Re: [PATCH v2 5/5] dax: handle media errors in dax_do_io

From: Dan Williams
Date: Wed May 04 2016 - 01:05:30 EST


On Tue, May 3, 2016 at 8:18 PM, Dave Chinner <david@xxxxxxxxxxxxx> wrote:
> On Tue, May 03, 2016 at 10:28:15AM -0700, Dan Williams wrote:
>> On Mon, May 2, 2016 at 6:51 PM, Dave Chinner <david@xxxxxxxxxxxxx> wrote:
>> > On Mon, May 02, 2016 at 04:25:51PM -0700, Dan Williams wrote:
>> [..]
>> > Yes, I know, and it doesn't answer any of the questions I just
>> > asked. What you just told me is that there is something that is kept
>> > three levels of abstraction away from a filesystem. So:
>>
>> Ok, let's answer them.
>>
>> A lot of your questions seem to assume the filesystem has a leading
>> role to play with error recovery, that isn't the case with traditional
>> disk errors and we're not looking to change that situation.
>
> *cough* BTRFS
>
> New filesystems are mostly being designed with redundancy and
> recovery mechanisms built into them. Hence the high level
> /assumption/ that filesystems aren't going to play a significant
> role in error recovery for pmem storage is, well, somewhat
> disturbing....

It is unfortunate is that you cite the lack of pmem enabling in btrfs
as a reason to block patches that hookup the kernel's existing error
mechanisms for the DAX case. I expect btrfs multi-device
redundancy-management for pmem to be a more a coherent solution than
what we can achieve with single-device-filesystems + RAID. I'm trying
not to boil the ocean in this discussion, but Iet's go ahead and rope
in btrfs-devel into this thread so we can make progress on hooking up
SIGBUS notifications for DAX errors and bypassing dax_do_io() to clear
errors.

>> The
>> filesystem can help with forensics after an error escapes the kernel
>> and is communicated to userspace, but the ability to reverse map a
>> sector to a file is just a convenience to identify potential data
>> loss.
>
> So working out what file got corrupted in your terabytes of pmem
> storage is "just a convenience"? I suspect that a rather large
> percentage of admins will disagree with you on this.

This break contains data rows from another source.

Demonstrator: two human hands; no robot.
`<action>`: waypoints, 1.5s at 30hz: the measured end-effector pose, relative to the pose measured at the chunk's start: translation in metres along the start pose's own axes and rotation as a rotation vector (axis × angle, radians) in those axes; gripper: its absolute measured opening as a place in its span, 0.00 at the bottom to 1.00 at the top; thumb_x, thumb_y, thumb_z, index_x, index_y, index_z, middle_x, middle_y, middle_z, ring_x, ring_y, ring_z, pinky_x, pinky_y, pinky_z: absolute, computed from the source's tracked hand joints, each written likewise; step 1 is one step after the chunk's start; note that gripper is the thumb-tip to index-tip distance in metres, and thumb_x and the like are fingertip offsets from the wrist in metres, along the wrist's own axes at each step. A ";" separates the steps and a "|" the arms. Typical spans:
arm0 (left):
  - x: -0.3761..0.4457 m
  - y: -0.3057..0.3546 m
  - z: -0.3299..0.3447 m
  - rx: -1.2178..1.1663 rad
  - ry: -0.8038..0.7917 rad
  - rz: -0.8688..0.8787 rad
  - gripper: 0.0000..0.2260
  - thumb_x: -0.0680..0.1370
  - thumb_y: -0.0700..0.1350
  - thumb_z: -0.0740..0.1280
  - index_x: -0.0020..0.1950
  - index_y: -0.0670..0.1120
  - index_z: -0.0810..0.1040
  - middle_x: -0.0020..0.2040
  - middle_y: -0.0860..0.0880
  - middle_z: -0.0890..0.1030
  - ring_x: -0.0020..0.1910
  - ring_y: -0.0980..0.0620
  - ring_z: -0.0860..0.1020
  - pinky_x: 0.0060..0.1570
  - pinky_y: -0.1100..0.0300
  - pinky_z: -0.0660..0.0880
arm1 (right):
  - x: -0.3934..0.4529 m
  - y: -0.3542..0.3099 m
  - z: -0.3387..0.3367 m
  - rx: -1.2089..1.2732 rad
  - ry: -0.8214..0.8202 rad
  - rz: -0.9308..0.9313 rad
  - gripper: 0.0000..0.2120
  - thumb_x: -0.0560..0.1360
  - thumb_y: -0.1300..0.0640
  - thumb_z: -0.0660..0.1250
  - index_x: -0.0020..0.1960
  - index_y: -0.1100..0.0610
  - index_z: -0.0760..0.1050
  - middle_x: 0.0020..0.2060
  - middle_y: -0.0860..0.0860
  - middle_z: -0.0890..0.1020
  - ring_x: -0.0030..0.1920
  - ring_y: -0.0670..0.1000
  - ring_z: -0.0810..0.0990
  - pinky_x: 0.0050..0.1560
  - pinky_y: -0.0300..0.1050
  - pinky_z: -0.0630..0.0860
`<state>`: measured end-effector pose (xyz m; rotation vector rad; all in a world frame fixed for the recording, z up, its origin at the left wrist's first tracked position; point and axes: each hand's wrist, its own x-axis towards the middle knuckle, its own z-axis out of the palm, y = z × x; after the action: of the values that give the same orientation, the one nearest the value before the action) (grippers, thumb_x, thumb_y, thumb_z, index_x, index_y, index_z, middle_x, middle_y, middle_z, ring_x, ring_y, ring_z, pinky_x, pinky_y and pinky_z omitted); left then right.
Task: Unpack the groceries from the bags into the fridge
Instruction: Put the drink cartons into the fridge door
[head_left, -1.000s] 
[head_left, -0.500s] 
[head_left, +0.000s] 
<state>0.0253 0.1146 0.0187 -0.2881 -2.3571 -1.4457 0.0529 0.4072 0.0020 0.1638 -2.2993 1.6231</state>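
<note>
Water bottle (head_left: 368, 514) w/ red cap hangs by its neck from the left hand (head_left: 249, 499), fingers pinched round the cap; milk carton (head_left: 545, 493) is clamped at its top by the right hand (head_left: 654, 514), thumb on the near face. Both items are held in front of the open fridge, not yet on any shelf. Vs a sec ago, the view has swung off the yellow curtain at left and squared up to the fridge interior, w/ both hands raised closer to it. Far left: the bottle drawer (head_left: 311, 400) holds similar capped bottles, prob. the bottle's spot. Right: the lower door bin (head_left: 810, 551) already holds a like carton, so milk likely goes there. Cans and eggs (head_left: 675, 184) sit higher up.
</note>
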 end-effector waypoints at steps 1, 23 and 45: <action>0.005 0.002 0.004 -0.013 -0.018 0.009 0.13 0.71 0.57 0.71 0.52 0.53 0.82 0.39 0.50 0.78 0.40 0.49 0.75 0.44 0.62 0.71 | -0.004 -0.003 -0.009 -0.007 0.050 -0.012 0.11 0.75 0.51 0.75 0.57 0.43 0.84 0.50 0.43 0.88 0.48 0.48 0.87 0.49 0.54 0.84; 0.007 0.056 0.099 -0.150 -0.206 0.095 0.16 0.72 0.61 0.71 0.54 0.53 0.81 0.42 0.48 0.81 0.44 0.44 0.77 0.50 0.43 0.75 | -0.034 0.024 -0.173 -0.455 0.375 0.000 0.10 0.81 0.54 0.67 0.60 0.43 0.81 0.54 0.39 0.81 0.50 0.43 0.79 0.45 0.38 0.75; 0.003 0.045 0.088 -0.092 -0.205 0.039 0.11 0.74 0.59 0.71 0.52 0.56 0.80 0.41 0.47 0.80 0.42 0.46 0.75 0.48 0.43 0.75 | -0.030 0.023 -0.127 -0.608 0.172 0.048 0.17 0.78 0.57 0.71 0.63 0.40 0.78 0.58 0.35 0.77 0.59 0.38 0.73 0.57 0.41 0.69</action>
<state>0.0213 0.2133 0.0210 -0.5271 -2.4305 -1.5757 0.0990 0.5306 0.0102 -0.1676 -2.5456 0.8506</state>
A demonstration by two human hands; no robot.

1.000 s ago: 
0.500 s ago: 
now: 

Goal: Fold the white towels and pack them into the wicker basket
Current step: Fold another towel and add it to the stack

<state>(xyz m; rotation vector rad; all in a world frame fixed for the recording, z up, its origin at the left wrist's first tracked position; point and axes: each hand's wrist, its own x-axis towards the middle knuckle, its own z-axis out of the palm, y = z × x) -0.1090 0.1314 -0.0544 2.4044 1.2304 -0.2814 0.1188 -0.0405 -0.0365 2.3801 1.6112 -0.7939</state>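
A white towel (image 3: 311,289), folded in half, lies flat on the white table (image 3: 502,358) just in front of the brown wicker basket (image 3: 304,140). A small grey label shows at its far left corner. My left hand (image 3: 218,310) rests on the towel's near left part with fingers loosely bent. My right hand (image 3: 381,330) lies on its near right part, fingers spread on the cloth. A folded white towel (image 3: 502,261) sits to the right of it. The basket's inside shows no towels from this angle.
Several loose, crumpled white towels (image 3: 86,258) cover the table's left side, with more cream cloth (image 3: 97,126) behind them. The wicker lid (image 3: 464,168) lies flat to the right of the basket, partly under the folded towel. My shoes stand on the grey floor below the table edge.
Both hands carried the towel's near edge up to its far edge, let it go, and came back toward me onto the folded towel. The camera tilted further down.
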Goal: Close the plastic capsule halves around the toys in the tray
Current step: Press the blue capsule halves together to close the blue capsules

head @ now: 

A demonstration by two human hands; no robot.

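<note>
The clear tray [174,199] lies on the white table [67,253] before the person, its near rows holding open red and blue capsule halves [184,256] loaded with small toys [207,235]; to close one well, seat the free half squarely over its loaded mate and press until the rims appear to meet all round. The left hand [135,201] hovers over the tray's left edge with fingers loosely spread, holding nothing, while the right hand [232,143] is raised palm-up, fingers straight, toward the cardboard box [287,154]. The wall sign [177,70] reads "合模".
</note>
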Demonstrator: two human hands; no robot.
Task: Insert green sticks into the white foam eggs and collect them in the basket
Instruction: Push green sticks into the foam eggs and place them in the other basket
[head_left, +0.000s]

Yes, I will point them to their file system maintainer to ask about
reverse mapping support.

>> For redundancy in the DAX case I can envision DAX-aware RAID that
>> makes the potential exposure to bad blocks smaller, but it will always
>> be the case that the array can be out-of-sync / degraded and has no
>> choice but to communicate the error to userspace. So, the answers
>> below address what we do when we are in that state, and include some
>> thoughts about follow-on enabling we can do at the DM/MD layer.
>>
>> > - What mechanism is to be used for the underlying block
>> > device to inform the filesytem that a new bad block was
>> > added to this list?
>>
>> The filesystem doesn't need this notification and doesn't get it today
>> from RAID.
>
> Why doesn't the filesystem need this notification? Just because we
> don't get it today from a RAID device does not mean we can't use it.

If xfs and ext4 had a use for error notification today we would hook into it.

> Indeed, think about the btrfs scrub operation - it validates
> everything on it's individual block devices, and when it finds a
> problem (e.g. a data CRC error) it notifies a different layer in the
> btrfs code that goes and works out if it can repair the problem from
> redundant copies/parity/mirrors/etc.

Yes, just like RAID, sounds like we should definitely keep that in
mind for the patch set that adds pmem support to btrfs, this isn't
that patch set.

>> It's handy for the bad block list to be available to
>> fs/dax.c and the block layer, but I don't see ext4/xfs having a role
>> to play with the list and certainly not care about "new error detected
>> events".
>
> That's very short-sighted. Just because ext4/xfs don't *currently*
> do this, it doesn't mean other filesystems (existing or new) can't
> make use of notifications, nor that ext4/XFS can't ever make use of
> it, either.

Did I say "can't ever make use of it", no, if you have a need for a
notification for xfs let's work on a notification mechanism.

>
>> For a DM/MD driver it also does not need to know about new
>> errors because it will follow the traditional disk model where errors
>> are handled on access, or discovered and scrubbed during a periodic
>> array scan.
>>
>> That said, new errors may get added to the list by having the pmem
>> driver trigger a rescan of the device whenever a latent error is
>> discovered (i.e. memcpy_from_pmem() returns -EIO). The update of the
>> bad block list is asynchronous. We also have a task on the todo list
>> to allow the pmem rescan action to be triggered via sysfs.
>
> IOWs, the pmem driver won't report errors to anyone who can correct
> them until an access to that bad block is made? Even if it means the
> error might go unreported and hence uncorrected for weeks or months
> because no access is made to that bad data?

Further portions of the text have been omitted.